Tercero, aumentará el ritmo de creación de hogares mixtos, con progenitores y/o hijos procedentes de matrimonios anteriores. Sobra decir que estos hogares son más difíciles de manejar, sobre todo, por las peores relaciones entre el menor o los menores y quien actúa como su padre (o madre), pero no lo es biológicamente hablando. Otra de las consecuencias de esa falta de proximidad genética es un fenómeno del que casi no se habla en España: el de las mayores tasas de desatención o, incluso, abuso hacia los hijos que tienen los padres no biológicos (los padrastros, para entendernos) en comparación con los biológicos. Es lo que algunos autores han denominado el efecto Cenicienta.

La mayor abundancia de esos hogares mixtos provocará una mayor complejidad en las relaciones entre las generaciones, en particular la de abuelos-nietos.
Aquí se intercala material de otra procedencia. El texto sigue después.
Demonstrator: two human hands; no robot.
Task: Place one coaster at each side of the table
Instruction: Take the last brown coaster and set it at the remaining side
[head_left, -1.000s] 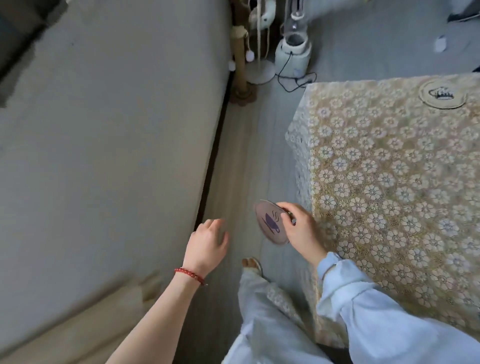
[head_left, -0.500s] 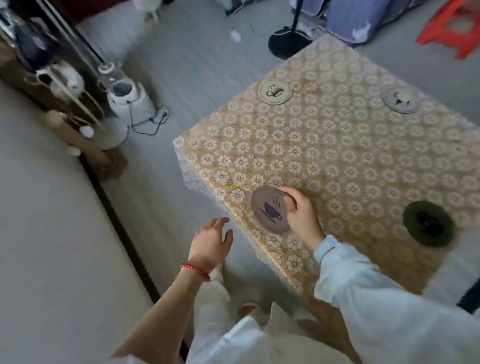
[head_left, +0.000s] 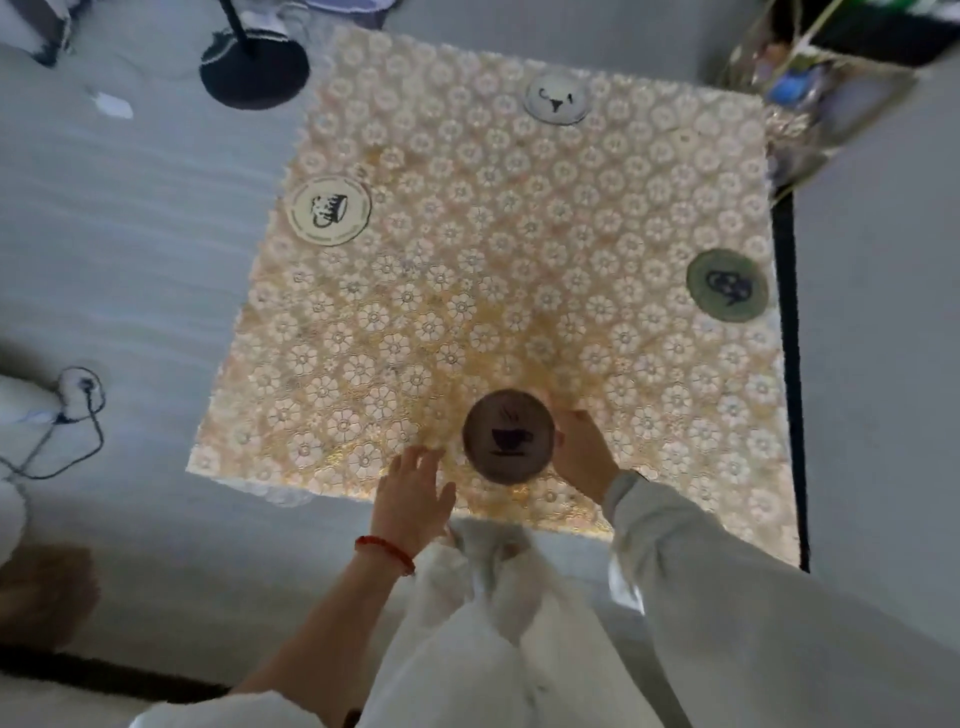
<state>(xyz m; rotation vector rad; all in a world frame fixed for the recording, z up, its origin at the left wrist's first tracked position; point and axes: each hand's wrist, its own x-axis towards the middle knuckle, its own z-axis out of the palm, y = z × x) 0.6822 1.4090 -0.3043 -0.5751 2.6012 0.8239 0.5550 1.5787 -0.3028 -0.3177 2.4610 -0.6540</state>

No se trata sólo de que la posible animadversión o tirantez entre los padres divorciados se contagie a los abuelos paternos y maternos. Se trata, también, de una cuestión logística central en sociedades como la nuestra, en la que muchas mujeres trabajan fuera de casa y las familias han de acudir a ellos para el cuidado de la progenie. En un hogar mixto formado por dos exdivorciados que han aportado, cada uno, un hijo, ¿cuántos abuelos hay? ¿Se ocuparán éstos de los nietos biológicos o también de sus nietastros, con perdón del término? ¿Cómo repartirán tareas los cabezas de familia del hogar mixto sin herir sensibilidades entre tantos abuelos? Todo ello sin incluir en el cuadro la complicación añadida que ya se vive en países en los que la expansión del divorcio comenzó antes, en los que los niños tienen que contar no sólo con padres divorciados, sino con abuelos en la misma situación, quizá también casados en segundas nupcias.

En definitiva, la intensificación en el fenómeno de los divorcios que puede producirse por la mayor facilidad para acceder a ellos nos situará en circunstancias familiares de complejidad todavía más creciente. Lidiar con ellas requerirá, probablemente, de mayores dosis de esfuerzo, ingenio y empatía por parte de padres e hijos (y abuelos). Está por ver si seremos capaces de afrontar con éxito este reto.

Juan Carlos Rodríguez, investigador de Analistas Socio-Políticos y profesor de Sociología de la Universidad Complutense de Madrid.